**To do:**
Copy out all of the lines below exactly; the pictures do not belong in the copy.

*** Opening Source data ***

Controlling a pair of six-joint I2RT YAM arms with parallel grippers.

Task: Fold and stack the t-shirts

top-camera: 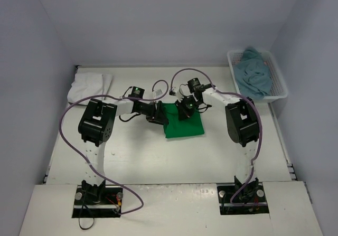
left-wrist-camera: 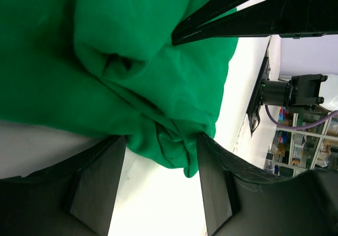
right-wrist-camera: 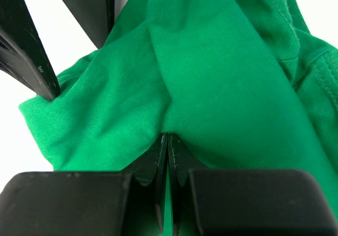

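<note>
White table (top-camera: 137, 157) | green t-shirt (top-camera: 185, 126) bunched, axis unclear | left end effector (left-wrist-camera: 161, 141) spread | right end effector (right-wrist-camera: 167, 140) pinches it

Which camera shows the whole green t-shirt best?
The top camera: only there can you see almost all of the green t-shirt. The left wrist camera sees just a bunched corner between the open left fingers; the right wrist camera sees one fold pinched in the shut right fingers.

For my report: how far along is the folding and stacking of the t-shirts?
Done: nothing stacked yet. In hand: the bright green cloth t-shirt lies folded at the centre, the right gripper shut on it, the left gripper open at its edge. Remaining: the white cloth t-shirt, far left, and the teal-blue cloth t-shirt in the white plastic lattice basket.
</note>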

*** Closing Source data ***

**Answer:**
Controlling a pair of six-joint I2RT YAM arms with parallel grippers.

Task: Fold and stack the t-shirts

top-camera: 
left-wrist-camera: 
right-wrist-camera: 

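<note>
White table (top-camera: 137, 157) | green t-shirt (top-camera: 185, 126) bunched, axis unclear | left end effector (left-wrist-camera: 161, 141) spread | right end effector (right-wrist-camera: 167, 140) pinches it

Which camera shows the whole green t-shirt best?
The top camera: only there can you see almost all of the green t-shirt. The left wrist camera sees just a bunched corner between the open left fingers; the right wrist camera sees one fold pinched in the shut right fingers.

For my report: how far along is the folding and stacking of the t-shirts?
Done: nothing stacked yet. In hand: the bright green cloth t-shirt lies folded at the centre, the right gripper shut on it, the left gripper open at its edge. Remaining: the white cloth t-shirt, far left, and the teal-blue cloth t-shirt in the white plastic lattice basket.
</note>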

That completes the answer.